Ce genre de rencontres entre différentes communautés ont régulièrement lieu aux Etats-Unis dans le cadre d’un programme initié par la Foundation for Ethnic Understanding dont le slogan est « We refuse to be enemies ».
Cette cause très honorable- et que certains cyniques verront comme « bisounours » -du magnat de la musique en a surpris plus d’un dans le monde du hip-hop, mais du côté de la communauté juive, certains sourcils se sont aussi haussés.
Comment le rabbin Marc Schneier peut-il fréquenter un proche de Louis Farrakhan, le très controversé leader de la Nation de Islam, à qui l’on doit quelques belles saillies antisémites (il avait entre autres affirmé que les juifs étaient responsables de l’esclavage des noirs aux Etats-Unis) ?
Quand on le questionne sur le sujet, Simmons préfère balayer ça de la main et se concentrer sur les aspects positifs de rencontres improbables entre leaders religieux, comme celle qui avait eu lieu en 1995 entre Farrakhan et Schneier à la suite de la Million Man March.
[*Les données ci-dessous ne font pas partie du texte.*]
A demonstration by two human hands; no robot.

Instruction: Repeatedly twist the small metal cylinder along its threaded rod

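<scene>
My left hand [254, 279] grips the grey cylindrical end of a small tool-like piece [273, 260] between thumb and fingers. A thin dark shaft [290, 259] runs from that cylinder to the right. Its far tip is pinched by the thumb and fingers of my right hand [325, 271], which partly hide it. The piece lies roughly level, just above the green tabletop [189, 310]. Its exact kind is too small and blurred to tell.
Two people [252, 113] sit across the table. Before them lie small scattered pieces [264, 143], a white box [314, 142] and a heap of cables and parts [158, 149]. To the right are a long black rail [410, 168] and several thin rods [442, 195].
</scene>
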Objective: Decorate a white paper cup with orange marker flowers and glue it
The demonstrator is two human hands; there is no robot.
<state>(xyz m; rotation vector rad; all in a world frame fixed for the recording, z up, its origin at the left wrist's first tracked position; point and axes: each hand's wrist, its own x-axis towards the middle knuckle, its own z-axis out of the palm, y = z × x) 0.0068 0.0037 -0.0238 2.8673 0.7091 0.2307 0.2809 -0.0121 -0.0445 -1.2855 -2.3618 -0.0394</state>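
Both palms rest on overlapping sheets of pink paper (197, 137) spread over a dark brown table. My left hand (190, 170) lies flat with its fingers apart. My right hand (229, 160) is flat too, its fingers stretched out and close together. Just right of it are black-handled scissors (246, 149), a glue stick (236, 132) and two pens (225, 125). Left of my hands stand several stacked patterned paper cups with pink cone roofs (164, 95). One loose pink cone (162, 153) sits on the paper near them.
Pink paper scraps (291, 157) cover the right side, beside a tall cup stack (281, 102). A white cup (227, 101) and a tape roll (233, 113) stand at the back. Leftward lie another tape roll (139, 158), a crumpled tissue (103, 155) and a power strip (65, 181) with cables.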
Selon Simmons, au lendemain de cette rencontre Farrakhan aurait cité les paroles du rabbin « plus de 20 fois » lors d’une conférence sur le hip hop où se trouvaient Will Smith et Puff Daddy.
»C’est enregistré, c’est sur cassette. Je ne l’oublierai jamais. Un petit meeting et Farrakhan cite un rabbin en boucle ! » a-t-il déclaré à Variety.
En tant qu’entrepreneur et businessman de génie, Russell Simmons manie sans doute mieux que quiconque l’art de la tchatche et de l’esbrouffe, mais sur ce coup là on a envie de le croire, et on a envie d’y croire.